Why the NBN is a flawed plan and what needs to be done instead


Almost since first proposed by the Rudd Government, the NBN has been a political football and its development has taken several turns. We could go over the merits of the competing proposals, but that would be going over history on opposing arguments around cost and ability to deliver within the magical 2020 timeframe. And to what end? None of it could be resolved because alternative outcomes to what we have today are hypothetical.

What we can discuss with certainty is the NBN we have today and what Australia needs as we go forward into a data-heavy world.

Recap – the NBN today

The NBN can be defined as ‘last mile infrastructure’ in the sense that the NBN delivers the broadband from one of 121 ‘points of interconnect’ (POIs) around Australia. ‘Behind’ the points of interconnect, it is up to the retailer (who provides end-customers with their broadband) to connect them into the broader internet world. 

In broad terms, the NBN today is an aggregation of seven different methods of delivering broadband to end-customers, split into fixed line connections and fixed wireless connections:

Fixed line connections:

  • Fibre to the premise (FTTP)
  • Fibre to the node (FTTN)
  • Fibre to the curb (FTTC)
  • Fibre to the building (FTTB)
  • Hybrid-fibre-coaxial (HFC)

Fixed wireless connections:

  • Fixed wireless
  • Satellite

End-customers do not have a choice on the delivery method – the delivery method is determined by your location and the infrastructure which was already in place. The best outcome for end-customers is to have fibre to their premises which, as at the end June 2019, was the situation which applied to just under a quarter of households:

Why the NBN is a flawed plan and what needs to be done instead

 Source: NBN

This proportion is likely to fall by the end of the NBN rollout because it was earlier households who received fibre to the premise – later households are generally receiving one of the other delivery options.

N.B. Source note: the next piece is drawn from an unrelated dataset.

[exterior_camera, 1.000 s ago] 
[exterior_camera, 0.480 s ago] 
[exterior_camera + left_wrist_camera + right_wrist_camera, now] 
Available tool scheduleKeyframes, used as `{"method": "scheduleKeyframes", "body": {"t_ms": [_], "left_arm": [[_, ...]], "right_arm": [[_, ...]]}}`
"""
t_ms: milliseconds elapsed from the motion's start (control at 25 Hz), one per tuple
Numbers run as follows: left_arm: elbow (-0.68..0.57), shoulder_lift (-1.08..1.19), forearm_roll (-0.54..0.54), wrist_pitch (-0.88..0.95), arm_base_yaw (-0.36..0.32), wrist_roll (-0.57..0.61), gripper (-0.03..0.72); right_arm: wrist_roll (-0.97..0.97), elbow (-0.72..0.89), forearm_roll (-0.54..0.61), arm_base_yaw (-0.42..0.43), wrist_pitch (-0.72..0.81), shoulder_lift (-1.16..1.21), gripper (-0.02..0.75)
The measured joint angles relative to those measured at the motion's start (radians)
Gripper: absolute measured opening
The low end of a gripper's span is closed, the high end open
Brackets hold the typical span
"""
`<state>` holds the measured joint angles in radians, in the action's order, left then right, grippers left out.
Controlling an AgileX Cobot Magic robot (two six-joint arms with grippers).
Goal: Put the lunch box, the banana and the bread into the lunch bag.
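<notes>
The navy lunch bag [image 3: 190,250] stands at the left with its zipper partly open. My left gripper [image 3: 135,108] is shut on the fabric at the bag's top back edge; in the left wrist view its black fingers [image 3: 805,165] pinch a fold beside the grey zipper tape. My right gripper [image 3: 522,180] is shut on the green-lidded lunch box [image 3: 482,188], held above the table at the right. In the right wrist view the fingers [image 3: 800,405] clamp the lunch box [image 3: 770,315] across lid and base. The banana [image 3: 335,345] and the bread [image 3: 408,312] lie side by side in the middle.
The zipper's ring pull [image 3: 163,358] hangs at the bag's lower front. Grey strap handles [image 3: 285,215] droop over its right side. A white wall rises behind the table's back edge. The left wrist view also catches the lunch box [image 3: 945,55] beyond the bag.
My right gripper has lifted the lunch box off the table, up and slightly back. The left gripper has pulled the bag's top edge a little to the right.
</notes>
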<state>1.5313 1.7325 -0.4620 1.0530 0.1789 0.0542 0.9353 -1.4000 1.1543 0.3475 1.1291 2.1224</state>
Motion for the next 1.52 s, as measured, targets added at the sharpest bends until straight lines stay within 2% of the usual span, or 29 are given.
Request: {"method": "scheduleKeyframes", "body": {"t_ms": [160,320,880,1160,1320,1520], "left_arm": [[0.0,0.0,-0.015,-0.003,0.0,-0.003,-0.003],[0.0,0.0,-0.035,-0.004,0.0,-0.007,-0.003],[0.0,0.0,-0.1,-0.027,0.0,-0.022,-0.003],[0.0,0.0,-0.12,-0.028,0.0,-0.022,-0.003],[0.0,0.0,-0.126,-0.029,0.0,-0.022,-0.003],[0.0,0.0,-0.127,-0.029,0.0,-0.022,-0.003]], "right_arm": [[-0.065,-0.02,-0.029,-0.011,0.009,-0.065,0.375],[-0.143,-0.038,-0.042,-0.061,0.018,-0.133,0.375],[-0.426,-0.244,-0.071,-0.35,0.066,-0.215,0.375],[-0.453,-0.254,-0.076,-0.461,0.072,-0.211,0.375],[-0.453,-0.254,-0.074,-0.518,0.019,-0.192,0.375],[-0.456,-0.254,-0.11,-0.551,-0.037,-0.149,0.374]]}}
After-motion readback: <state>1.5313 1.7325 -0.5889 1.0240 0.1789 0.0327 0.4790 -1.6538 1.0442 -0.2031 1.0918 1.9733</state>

Ideally, each of these delivery options would have the same delivery capability for the end-customer, but the reality is that each option is different in terms of the characteristics which matter to end-customers, like speed, reliability and latency (i.e. the time that a data packet takes to travel from one point to another). Fibre-to-the-premise (FTTP) is unequivocally the best – nothing beats fibre for speed and reliability and stated speeds for fibre are ‘the most true’ among the delivery methods.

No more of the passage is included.